**What is required:** Each line that includes the word "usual" should be copied from the records.

========================================

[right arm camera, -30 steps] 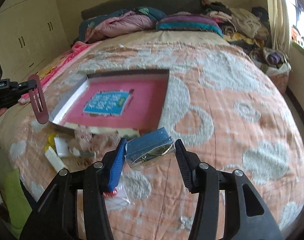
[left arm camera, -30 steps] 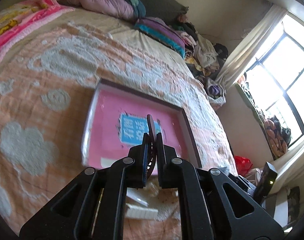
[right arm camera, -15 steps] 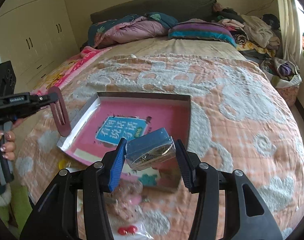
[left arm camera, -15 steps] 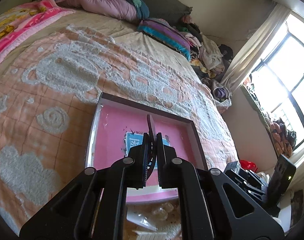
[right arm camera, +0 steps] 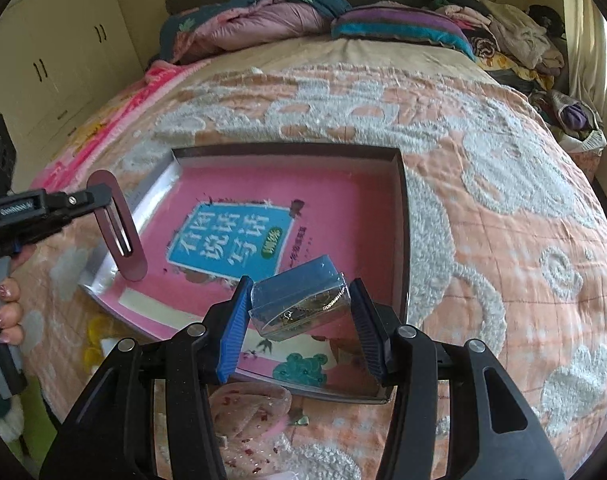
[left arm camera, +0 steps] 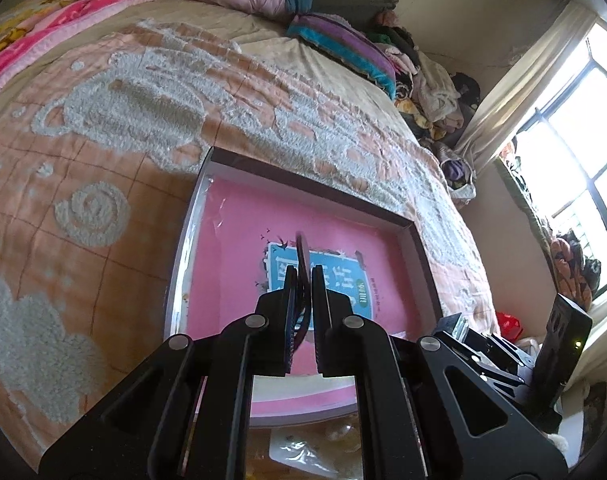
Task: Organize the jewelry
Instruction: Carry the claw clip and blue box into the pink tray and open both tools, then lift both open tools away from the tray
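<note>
Now the right gripper clamps a clear box with a chain inside, hovering over the tray at its five o'clock corner. The left gripper, pinched on a hair clip, waits at nine o'clock. Lower each flat onto the pink floor before releasing, well apart.

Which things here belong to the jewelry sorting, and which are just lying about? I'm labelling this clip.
Part of the job:
- clear jewelry box, gripped by the right gripper
- hair clip, clamped in the left gripper
- pink-lined tray
- loose packets at the tray's near edge

Lying about:
- folded quilt
- striped pillow
- clothes pile
- bedspread
</note>
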Available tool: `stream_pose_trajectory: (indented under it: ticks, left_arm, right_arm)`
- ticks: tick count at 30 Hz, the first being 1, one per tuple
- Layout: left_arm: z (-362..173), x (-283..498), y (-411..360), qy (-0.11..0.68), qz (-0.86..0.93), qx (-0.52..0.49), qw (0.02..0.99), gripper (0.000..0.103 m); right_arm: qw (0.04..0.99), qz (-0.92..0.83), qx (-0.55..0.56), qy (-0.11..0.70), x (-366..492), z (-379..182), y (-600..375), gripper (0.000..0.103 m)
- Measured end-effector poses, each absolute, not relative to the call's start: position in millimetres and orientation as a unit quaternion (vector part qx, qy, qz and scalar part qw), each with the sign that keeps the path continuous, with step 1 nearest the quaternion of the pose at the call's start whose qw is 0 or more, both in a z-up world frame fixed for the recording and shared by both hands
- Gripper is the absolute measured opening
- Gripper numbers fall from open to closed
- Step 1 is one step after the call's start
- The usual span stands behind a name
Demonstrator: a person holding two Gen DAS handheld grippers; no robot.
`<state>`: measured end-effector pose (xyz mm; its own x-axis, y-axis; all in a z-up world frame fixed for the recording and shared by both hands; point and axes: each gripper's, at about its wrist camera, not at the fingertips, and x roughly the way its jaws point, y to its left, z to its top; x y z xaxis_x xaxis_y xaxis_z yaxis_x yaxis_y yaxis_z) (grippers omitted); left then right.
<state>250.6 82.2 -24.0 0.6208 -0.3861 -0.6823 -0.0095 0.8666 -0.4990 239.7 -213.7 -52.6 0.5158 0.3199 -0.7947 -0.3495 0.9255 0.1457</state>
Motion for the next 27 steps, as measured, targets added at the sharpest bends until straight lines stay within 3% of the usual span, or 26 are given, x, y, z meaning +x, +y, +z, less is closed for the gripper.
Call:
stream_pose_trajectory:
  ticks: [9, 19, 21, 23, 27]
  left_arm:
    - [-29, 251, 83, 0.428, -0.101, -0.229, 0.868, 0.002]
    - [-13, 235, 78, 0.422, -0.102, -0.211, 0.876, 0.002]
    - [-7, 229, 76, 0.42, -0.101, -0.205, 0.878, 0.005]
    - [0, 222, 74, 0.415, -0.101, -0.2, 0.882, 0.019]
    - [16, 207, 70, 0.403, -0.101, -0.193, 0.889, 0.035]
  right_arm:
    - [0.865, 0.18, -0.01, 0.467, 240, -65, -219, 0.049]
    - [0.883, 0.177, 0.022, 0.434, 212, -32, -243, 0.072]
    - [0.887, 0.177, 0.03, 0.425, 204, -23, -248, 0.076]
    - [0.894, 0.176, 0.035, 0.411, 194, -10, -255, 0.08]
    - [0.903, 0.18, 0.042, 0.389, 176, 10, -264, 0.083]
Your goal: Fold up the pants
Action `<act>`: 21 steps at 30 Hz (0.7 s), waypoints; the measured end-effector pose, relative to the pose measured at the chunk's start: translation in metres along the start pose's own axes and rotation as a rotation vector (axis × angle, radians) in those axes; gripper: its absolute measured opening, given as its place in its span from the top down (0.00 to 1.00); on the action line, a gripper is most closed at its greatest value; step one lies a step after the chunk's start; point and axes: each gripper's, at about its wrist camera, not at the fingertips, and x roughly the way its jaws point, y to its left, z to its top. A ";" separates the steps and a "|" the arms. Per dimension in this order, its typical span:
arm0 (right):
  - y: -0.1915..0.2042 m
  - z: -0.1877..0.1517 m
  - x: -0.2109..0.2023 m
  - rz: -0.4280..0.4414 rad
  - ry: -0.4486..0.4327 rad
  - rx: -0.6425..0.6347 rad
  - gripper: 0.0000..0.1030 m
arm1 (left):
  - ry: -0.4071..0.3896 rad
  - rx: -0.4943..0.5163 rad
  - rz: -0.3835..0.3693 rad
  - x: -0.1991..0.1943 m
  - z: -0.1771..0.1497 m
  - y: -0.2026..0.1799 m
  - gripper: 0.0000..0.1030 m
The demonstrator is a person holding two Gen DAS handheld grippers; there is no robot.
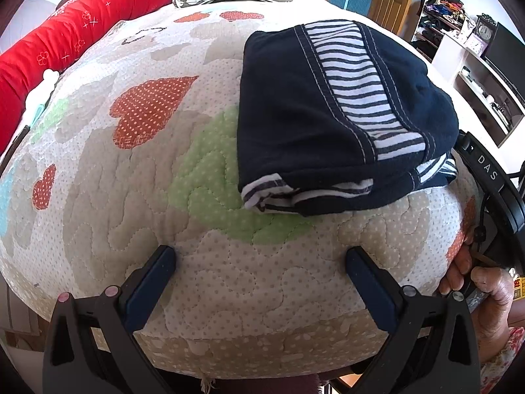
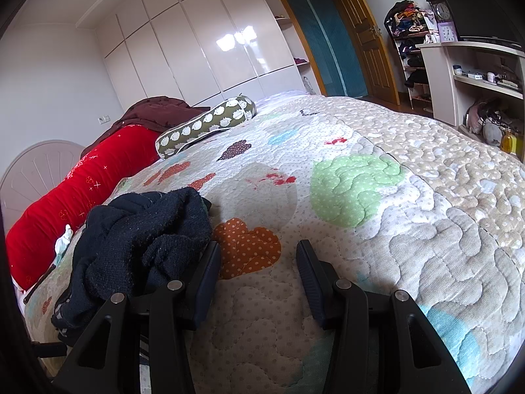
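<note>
I see the pants [image 1: 328, 115] lying on the quilted bed cover [image 1: 164, 229], already folded into a compact navy bundle with one striped white band across the top. In the left wrist view my left gripper [image 1: 261, 262] hangs above bare quilt, just in front of the bundle and not touching it; its jaws stand wide with nothing between them. At the right edge of this view a hand [image 1: 475, 282] holds the other tool.

In the right wrist view my right gripper [image 2: 259, 262] is low over the quilt, jaws about half open and empty. A dark crumpled garment [image 2: 137, 239] lies just beside its left finger; whether it touches the finger I cannot tell, and I cannot tell if this is the same pants or a second piece.

My judgement: the folding step looks finished or nearly finished, and both tools are resting. If one more fold or tidy is needed, the next move calls for closing on the near hem without dragging the layers apart.

Count: two grippers, one folded bundle, one crumpled dark garment, one red bolster [image 2: 65, 203], one patterned roll pillow [image 2: 203, 124].
</note>
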 end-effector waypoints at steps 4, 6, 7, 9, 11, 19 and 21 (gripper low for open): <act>0.000 0.000 0.001 0.000 0.000 0.000 0.51 | -0.009 0.004 0.008 0.000 -0.001 -0.003 0.00; 0.000 0.000 0.001 0.000 -0.002 -0.002 0.51 | -0.013 0.004 0.010 -0.001 -0.002 -0.004 0.00; 0.001 0.001 0.000 0.000 -0.003 -0.003 0.51 | -0.015 0.005 0.010 -0.001 -0.002 -0.005 0.00; 0.000 0.001 0.001 0.000 -0.004 -0.004 0.51 | -0.019 0.005 0.012 -0.002 -0.003 -0.005 0.00; 0.000 0.002 0.001 0.000 -0.006 -0.006 0.50 | -0.028 0.008 0.014 -0.003 -0.005 -0.007 0.00; -0.003 0.004 0.003 0.001 -0.013 -0.019 0.50 | -0.062 0.012 0.025 -0.006 -0.011 -0.010 0.00; -0.004 0.005 0.003 0.002 -0.014 -0.021 0.50 | -0.061 0.012 0.023 -0.005 -0.011 -0.010 0.00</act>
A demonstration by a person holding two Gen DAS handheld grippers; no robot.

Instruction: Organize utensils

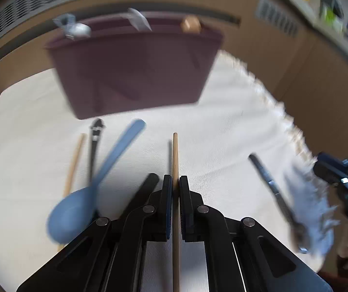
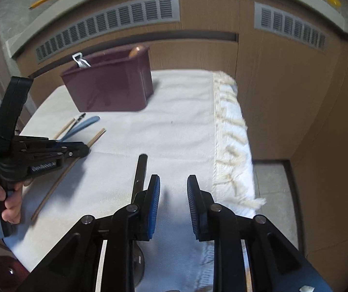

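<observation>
My left gripper [image 1: 175,182] is shut on a wooden chopstick [image 1: 175,155] that sticks out forward between its pads. In the right wrist view the same left gripper [image 2: 85,150] grips that chopstick [image 2: 98,135] near its middle. A blue spoon [image 1: 93,185], a second chopstick [image 1: 74,163] and a thin black utensil [image 1: 94,146] lie on the white cloth [image 1: 222,133] to its left. Beyond them stands the maroon bin [image 1: 135,73], with a few utensils poking out. My right gripper [image 2: 173,182] is open with nothing between its pads. A black-handled utensil [image 2: 140,170] lies just left of it.
The cloth's fringed edge [image 2: 229,131] runs down the right side, with floor below it. A wooden wall with vent grilles [image 2: 115,19] rises behind the bin [image 2: 110,87]. A hand [image 2: 8,202] grips the left gripper's handle. In the left wrist view the black-handled utensil [image 1: 271,189] lies at the right.
</observation>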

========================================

**Answer for the task:**
- The usual span stands behind a name
Motion for the next 27 steps, as measured, targets added at the sharpest bends until straight lines stay within 3% of the usual span, or 26 are given, x, y, z meaning +x, +y, +z, less is closed for the gripper.

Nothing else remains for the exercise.